Addendum: View the completed “Guns and Gangs Symposium” video here.
This was a bear of a project, but it worked out nicely. In the credits I’m called the “community producer.”
The news release:
“Teen-produced video on gang issues to air on Shaw TV ”
(SURREY) A video on gang issues co-produced by Surrey students is expected to become a model and an educational tool for the community after its airs on Shaw TV this weekend.
The video, dubbed “Gangs & Youth Views from a Lower Mainland Symposium”, will appear on Shaw TV, Channel 4, on Saturday, Aug. 13 at 11 p.m. and on Sunday, Aug. 14 at 9 p.m. [The late showing times are due to the program’s mature language.] It was developed through a multi-year collaboration between Kwantlen Polytechnic University’s Acting Together – Community University Research Alliance (AT-CURA) project, Shaw Communications, Inc., Surrey School District and Surrey Safe Schools.
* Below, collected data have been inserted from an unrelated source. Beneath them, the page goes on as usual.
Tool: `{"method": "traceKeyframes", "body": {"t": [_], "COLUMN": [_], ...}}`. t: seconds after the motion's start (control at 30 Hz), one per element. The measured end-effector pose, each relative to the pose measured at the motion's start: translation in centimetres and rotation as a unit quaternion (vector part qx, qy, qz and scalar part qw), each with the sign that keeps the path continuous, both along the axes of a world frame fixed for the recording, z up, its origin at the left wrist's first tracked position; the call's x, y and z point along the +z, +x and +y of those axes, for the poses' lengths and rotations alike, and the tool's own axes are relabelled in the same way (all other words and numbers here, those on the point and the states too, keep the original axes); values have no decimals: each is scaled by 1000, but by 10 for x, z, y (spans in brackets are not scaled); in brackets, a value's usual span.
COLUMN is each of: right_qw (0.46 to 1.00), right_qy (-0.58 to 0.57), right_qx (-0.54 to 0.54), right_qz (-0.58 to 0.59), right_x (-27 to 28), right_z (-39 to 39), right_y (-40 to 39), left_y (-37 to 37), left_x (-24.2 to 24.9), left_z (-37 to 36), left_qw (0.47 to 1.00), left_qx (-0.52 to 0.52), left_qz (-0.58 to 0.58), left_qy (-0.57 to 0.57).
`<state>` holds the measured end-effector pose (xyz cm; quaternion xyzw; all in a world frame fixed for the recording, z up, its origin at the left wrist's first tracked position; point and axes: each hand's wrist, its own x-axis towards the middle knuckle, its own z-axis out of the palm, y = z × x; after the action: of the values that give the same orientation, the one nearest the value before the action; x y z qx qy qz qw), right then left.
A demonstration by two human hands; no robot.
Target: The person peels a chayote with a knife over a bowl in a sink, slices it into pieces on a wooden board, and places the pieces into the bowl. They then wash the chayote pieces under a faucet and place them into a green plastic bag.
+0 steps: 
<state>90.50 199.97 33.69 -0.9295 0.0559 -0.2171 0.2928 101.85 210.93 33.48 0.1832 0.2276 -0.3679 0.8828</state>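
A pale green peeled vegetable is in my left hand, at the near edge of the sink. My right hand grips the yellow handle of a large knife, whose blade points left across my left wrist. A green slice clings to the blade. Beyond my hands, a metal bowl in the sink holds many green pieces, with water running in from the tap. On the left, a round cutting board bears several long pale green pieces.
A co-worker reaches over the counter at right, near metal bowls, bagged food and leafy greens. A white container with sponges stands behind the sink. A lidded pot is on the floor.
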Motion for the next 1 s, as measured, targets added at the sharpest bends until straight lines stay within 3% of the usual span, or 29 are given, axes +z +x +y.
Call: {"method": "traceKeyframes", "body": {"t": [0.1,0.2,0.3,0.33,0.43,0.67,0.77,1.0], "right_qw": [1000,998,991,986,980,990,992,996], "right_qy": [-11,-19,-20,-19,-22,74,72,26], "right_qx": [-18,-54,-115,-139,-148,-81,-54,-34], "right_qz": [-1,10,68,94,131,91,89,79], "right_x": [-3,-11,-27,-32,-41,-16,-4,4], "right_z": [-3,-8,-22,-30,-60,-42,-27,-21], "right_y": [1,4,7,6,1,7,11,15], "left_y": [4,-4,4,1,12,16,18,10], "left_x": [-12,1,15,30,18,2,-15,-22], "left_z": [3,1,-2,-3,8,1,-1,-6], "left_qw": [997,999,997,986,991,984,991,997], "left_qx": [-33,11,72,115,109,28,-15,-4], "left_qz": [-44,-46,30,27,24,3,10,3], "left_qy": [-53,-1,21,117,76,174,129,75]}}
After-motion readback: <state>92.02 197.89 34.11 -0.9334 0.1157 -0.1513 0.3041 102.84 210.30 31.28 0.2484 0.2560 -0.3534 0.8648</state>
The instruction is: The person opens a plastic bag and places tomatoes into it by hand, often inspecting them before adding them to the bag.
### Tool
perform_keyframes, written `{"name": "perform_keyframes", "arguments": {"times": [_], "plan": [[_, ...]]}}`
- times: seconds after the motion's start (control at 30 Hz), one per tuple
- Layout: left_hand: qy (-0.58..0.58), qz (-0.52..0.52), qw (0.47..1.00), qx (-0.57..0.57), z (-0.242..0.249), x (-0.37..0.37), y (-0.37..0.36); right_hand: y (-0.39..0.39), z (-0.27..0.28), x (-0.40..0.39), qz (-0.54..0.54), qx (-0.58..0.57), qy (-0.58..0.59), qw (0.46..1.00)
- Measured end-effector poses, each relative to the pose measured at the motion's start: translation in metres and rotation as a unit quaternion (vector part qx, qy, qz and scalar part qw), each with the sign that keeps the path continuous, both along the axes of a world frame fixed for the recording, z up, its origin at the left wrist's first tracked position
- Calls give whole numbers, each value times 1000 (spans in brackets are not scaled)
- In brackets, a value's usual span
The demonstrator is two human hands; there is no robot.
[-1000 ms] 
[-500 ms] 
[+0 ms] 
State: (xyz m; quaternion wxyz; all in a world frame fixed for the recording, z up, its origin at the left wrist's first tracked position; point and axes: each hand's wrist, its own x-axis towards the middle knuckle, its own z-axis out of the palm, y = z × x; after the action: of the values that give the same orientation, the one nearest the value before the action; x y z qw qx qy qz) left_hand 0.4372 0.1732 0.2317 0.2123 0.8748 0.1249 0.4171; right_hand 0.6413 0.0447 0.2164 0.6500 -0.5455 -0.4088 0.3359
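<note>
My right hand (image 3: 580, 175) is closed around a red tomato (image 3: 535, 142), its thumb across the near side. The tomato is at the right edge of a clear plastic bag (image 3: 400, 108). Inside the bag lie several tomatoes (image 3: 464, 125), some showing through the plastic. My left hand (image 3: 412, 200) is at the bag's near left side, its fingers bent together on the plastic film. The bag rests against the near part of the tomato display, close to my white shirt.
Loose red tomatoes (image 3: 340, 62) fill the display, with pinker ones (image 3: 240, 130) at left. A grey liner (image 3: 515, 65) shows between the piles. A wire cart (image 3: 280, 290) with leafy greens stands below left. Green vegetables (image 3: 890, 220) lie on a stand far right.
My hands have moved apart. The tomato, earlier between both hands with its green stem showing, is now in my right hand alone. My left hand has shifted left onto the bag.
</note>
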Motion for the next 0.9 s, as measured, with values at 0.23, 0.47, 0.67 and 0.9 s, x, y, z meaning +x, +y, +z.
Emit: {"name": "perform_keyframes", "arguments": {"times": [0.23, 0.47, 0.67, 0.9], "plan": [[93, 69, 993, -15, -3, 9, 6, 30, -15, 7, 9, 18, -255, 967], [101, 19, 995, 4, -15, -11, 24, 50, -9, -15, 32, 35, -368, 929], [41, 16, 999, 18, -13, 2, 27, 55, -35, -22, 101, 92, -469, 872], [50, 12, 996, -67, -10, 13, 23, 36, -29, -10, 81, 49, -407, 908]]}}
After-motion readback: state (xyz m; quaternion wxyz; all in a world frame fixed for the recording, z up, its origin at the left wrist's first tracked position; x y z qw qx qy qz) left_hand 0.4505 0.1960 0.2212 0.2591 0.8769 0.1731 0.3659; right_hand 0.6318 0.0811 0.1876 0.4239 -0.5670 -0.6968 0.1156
It was created earlier this year by students who received media training from Michael Keeping, director of Urban Rush and Studio 4 at Shaw TV, and were then given the reigns to conduct interviews, do camera-work and complete voiceovers for the show.
Students interviewed Jay Dobyns (pictured above), a former U.S. undercover agent who spent two years infiltrating the Hells Angels, Rob Rai, assistant manager of Surrey Safe Schools, and Corp. Doug Spencer, a SCBC Transit Police officer with experience in over 1000 gang investigations, in segments of the show exploring the realities of gang involvement and risk factors for youth.
It was a first for the Grade 10 through 12 students, who had never received media training before. During training workshops spanning several weekends, they learned story development, interviewing, lighting, filming, voice-over and editing techniques while they delved into the gritty issues of gangs and youth involvement. The final video is a product of the students’ own broadcasting talents and gang-related questions.
The video initiative piggybacks upon AT’s own goals of researching the prevention of youth-related gang violence and supporting positive youth-related community initiatives. AT’s collaborative work and unique focus on positive youth strengths have been driving forces of the project since it began in 2009 following a federal research award.
“We hope to get it as viral as Rebecca Black,” said Bob Basil, expert communications collaborator for AT. “That would be unexpected, but delightful.”
The video will be made available worldwide via YouTube, and Shaw has permitted its use for educational purposes in all school districts throughout Canada.
“Nothing could have made me happier than to see that the students put in hard hours when they could have been out playing video games or watching TV, let alone getting into trouble,” said Basil. “I was humbled by the motivations of these students.”
Basil, who made the initial connection between AT and Shaw, worked side-by-side with the students as they developed media skills and co-produced the video.
“People can look at us as a model for future collaborations and know that it will work,” said Basil.
“When we started, we hoped it would work. We put it to the test, and it turned out beautifully.”